Christian Schlösser, Energieerzeuger und Versicherungsexperte für solche Anlagen, stellte die Vielschichtigkeit von Power Purchase Agreements (PPAs) dar. Diese Vertragsform ermöglicht es Betreibern von Windkraft- und Photovoltaikanlagen, ihren Strom direkt zu vertreiben. Daher sind PPAs auch für die Industrie auf Abnehmerseite von Relevanz, um den eigenen Betrieb der Klimaneutralität näher zu bringen. Anders als über die Nutzung von Strom aus erneuerbaren Energien, die über die EEG-Umlage finanziert werden, kann bei diesem Modell der Herkunftsnachweis über den Strom an den Abnehmer abgetreten werden. Das reduziert den Aufwand für den Erwerb von Emissionszertifikaten im Europäischen Emissionshandel (EU-ETS).

Rechtsanwalt Pavlos Konstantinidis aus Berlin sieht bei PPAs bereits heute eine massive Aufmerksamkeit von steigender Relevanz. Ein Modell, das im Übrigen in Ländern wie den Vereinigten Staaten oder dem Vereinigten Königreich, wo man kein EEG kennt, ohnehin weit verbreitet sei. Es sei wichtig sich bei der Vertragsschließung nicht nur auf den günstigsten Preis zu fokussieren, sondern auch Aspekte wie Versorgungssicherheit miteinzubeziehen, ergänzte Schlösser. Es nütze nichts, wenn man plötzlich ohne Stromversorgung dastehe, weil der PPA-Vertragspartner nicht mehr lieferfähig ist.

Christian Mildenberger, Geschäftsführer des LEE NRW, resümierte abschließend, dass PPAs eine gute Alternative sind, um volatilen Strommärkten aus dem Weg zu gehen.
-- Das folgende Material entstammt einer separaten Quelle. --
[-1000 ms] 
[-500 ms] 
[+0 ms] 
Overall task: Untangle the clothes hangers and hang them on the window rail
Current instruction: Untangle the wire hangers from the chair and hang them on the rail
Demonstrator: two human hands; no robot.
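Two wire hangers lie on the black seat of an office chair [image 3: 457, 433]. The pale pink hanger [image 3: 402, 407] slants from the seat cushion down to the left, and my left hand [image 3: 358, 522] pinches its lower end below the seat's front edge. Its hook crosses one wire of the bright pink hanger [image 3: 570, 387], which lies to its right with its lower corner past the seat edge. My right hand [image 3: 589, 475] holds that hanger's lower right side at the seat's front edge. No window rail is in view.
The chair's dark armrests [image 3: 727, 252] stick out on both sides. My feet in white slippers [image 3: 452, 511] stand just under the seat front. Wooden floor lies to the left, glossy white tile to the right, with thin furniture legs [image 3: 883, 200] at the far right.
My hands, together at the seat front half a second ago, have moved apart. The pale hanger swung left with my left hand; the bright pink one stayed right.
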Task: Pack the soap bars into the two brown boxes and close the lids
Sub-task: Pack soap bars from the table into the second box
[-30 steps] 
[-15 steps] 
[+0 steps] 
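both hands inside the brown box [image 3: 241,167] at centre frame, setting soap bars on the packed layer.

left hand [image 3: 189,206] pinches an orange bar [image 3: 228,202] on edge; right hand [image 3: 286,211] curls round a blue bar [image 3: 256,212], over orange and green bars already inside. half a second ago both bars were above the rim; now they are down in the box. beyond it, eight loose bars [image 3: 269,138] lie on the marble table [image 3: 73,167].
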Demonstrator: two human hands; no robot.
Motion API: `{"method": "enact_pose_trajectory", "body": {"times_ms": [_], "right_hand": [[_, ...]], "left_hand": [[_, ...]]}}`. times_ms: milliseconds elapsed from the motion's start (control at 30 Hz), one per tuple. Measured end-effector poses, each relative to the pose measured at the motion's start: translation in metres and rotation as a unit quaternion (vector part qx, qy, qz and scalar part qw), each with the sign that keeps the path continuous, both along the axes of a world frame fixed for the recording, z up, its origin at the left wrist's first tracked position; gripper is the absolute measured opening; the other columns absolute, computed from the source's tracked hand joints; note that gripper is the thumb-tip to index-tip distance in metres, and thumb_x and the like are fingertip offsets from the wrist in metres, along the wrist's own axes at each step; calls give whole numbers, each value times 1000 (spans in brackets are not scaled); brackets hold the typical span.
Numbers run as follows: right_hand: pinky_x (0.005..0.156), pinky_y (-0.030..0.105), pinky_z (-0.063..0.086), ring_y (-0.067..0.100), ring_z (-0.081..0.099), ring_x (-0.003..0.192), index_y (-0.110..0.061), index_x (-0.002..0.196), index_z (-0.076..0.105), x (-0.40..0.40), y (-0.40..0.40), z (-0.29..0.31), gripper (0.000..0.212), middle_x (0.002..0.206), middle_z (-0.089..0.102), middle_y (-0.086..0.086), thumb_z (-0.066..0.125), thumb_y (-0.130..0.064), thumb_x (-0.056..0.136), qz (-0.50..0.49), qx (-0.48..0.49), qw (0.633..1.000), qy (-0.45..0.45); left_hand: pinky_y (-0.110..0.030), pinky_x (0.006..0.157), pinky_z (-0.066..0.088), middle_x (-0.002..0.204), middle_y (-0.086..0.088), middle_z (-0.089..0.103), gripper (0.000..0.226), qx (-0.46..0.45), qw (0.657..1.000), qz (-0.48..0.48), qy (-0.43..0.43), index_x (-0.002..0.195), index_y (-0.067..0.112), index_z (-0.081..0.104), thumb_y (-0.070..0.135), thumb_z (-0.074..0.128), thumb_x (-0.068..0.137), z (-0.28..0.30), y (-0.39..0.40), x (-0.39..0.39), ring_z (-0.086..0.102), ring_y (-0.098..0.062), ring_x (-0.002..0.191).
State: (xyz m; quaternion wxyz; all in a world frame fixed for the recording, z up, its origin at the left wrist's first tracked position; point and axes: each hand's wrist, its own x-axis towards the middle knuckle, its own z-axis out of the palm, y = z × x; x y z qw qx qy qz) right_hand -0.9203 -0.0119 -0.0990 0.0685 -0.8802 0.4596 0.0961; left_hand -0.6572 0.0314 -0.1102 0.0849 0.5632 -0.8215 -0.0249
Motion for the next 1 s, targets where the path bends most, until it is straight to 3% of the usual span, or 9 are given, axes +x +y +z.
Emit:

Gerade die direkten PPAs mit einer physischen Leitung zwischen Erzeuger und Abnehmer in einer Verbundlösung, schlössen Volatilitäten aus und sicherten konstante Strompreise über Jahre hinweg. Dies würde außerdem die Akzeptanz von erneuerbaren Energien enorm steigern, so Mildenberger.